--- START ---

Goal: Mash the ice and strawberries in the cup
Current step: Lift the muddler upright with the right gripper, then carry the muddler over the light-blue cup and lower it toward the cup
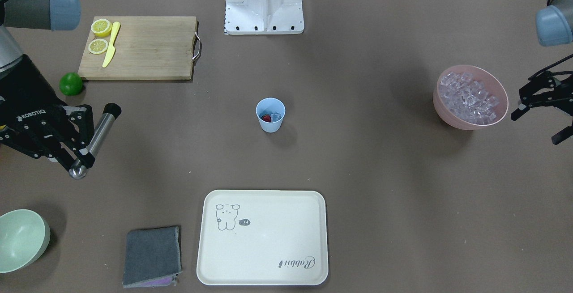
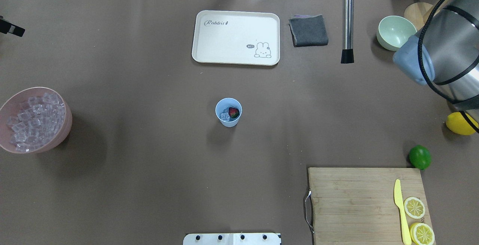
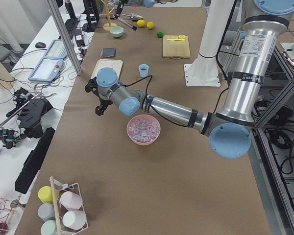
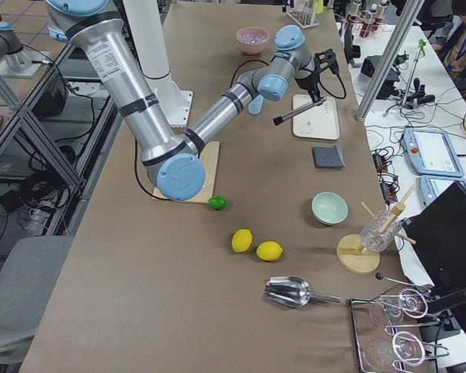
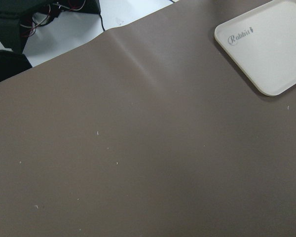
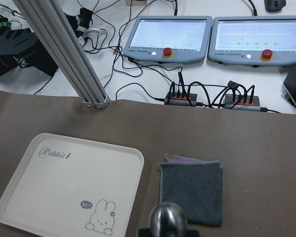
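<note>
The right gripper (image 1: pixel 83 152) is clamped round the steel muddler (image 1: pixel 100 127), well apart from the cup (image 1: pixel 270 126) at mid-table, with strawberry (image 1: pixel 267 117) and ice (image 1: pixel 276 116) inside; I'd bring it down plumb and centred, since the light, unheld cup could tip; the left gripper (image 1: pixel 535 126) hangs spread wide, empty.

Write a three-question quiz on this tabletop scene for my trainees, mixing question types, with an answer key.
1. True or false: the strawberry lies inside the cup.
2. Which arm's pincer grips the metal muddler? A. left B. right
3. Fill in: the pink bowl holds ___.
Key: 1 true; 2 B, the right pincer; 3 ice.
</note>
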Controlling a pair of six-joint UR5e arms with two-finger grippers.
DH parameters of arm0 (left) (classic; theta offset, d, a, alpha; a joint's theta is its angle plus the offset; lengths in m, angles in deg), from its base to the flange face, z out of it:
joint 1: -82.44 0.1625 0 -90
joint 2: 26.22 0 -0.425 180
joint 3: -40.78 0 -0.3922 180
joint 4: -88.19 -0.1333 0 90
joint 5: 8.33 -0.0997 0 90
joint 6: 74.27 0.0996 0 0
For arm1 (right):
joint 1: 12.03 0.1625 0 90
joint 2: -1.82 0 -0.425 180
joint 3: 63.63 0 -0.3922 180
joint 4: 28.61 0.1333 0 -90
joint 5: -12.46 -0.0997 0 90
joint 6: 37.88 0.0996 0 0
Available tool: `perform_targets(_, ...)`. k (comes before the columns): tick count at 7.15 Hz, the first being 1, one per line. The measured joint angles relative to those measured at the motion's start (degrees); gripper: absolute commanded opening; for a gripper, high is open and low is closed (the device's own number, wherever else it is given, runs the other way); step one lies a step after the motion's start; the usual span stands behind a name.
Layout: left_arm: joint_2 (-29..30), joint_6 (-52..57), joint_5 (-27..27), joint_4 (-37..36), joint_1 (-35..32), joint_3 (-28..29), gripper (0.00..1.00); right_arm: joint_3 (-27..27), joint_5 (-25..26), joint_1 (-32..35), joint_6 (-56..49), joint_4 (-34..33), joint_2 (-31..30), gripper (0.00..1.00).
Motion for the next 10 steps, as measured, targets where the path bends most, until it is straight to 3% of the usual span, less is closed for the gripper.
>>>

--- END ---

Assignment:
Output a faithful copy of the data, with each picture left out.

Solution to the exercise:
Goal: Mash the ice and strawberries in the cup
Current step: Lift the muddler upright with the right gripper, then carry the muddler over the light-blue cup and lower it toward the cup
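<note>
The right gripper (image 1: pixel 83 152) is clamped round the steel muddler (image 1: pixel 100 127), well apart from the cup (image 1: pixel 270 126) at mid-table, with strawberry (image 1: pixel 267 117) and ice (image 1: pixel 276 116) inside; I'd bring it down plumb and centred, since the light, unheld cup could tip; the left gripper (image 1: pixel 535 126) hangs spread wide, empty.

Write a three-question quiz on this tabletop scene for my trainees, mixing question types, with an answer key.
1. True or false: the strawberry lies inside the cup.
2. Which arm's pincer grips the metal muddler? A. left B. right
3. Fill in: the pink bowl holds ___.
Key: 1 true; 2 B, the right pincer; 3 ice.
</note>
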Controlling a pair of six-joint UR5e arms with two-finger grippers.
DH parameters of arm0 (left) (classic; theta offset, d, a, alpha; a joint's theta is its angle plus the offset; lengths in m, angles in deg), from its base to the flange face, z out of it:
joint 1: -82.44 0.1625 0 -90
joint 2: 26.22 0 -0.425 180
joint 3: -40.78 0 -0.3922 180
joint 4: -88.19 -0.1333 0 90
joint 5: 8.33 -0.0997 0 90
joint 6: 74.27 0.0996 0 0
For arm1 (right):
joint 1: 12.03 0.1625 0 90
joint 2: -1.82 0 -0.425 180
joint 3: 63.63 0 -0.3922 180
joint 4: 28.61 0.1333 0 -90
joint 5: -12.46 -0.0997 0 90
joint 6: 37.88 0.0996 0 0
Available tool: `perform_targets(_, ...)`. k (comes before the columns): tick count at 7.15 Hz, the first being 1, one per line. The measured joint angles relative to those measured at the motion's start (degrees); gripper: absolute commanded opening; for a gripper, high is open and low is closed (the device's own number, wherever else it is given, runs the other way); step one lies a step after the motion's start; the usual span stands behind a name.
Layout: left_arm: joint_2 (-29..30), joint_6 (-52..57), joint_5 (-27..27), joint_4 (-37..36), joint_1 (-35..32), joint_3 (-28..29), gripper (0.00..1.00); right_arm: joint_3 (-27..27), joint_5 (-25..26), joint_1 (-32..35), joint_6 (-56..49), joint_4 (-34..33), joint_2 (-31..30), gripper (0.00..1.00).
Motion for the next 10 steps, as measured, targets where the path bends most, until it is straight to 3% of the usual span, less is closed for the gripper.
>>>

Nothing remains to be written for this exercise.